Is there a difference between the Catholic ““church and its “hierarchy”?
That’s a question that very few, if any, editors and reporters working in either the mainstream or religious press seem to have asked themselves. It’s just another of the many questions to come out of the clerical sex-abuse scandal and the downfall of now-former Cardinal Theodore McCarrick that highlighted news coverage since this summer.
It’s a question that was surfaced by Father Thomas Reese (for decades a major source in many mainstream news reports) in a recent opinion piece that ran on Religion News Service. Journalists need to think about what he’s saying, so here’s an excerpt:
I remember in the 1980s taking a tour of the House of Commons in London. The tour guide pointed to a plaque on the wall in honor of a minister “who was killed by the Irish Catholics.” Not the IRA, not the Provos, not the terrorists, but the Irish Catholics.

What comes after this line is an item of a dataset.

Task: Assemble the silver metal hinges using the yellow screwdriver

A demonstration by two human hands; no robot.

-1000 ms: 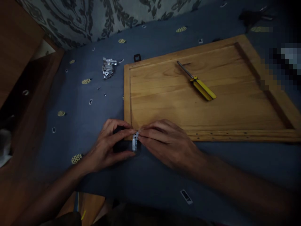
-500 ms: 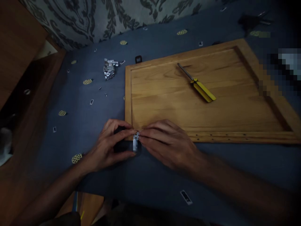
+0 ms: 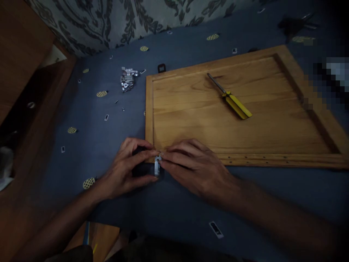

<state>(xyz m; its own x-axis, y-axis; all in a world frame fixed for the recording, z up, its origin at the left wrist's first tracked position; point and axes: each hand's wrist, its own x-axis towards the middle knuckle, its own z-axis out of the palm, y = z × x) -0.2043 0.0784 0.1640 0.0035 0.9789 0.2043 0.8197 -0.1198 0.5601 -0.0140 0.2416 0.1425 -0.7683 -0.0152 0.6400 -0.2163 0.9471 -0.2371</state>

Today we do the same thing when we say, “Muslims are killing Christians.”
Saying that the Catholic church did not protect children is just as wrong. It was the bishops. It was the hierarchy.
We should not blame the the people of God for the sins of the hierarchy. In many other churches, the people have some say in selecting their leadership and therefore have some responsibility for their hierarchy’s actions. Not so in the Catholic Church, where new leaders are chosen by current leaders.
If the hierarchy had been open with the laity about the sex abuse crisis, if the bishops had listened to the people, we would not be in the mess we are today.
There’s a lot to unpack here. Reese has an interesting take, but one that's loaded with journalistic naivete.
When speaking of Catholicism, the term “church” does often refer to the hierarchy in references used by journalists in news accounts. In this regard, the words “church” and “hierarchy” are often interchangeable.
Catholicism is a hierarchical religion and journalists are, in most cases, not referring to the faithful when saying “the church” failed to protect children or young seminarians. It’s akin to using terms like “the people” when talking about a criminal trial and referencing “prosecutors” or “the government.” It reminds me of some of the gripes Mormons have had, and are still having, with the way the press has identified them.
Dictionaries are still of vital use.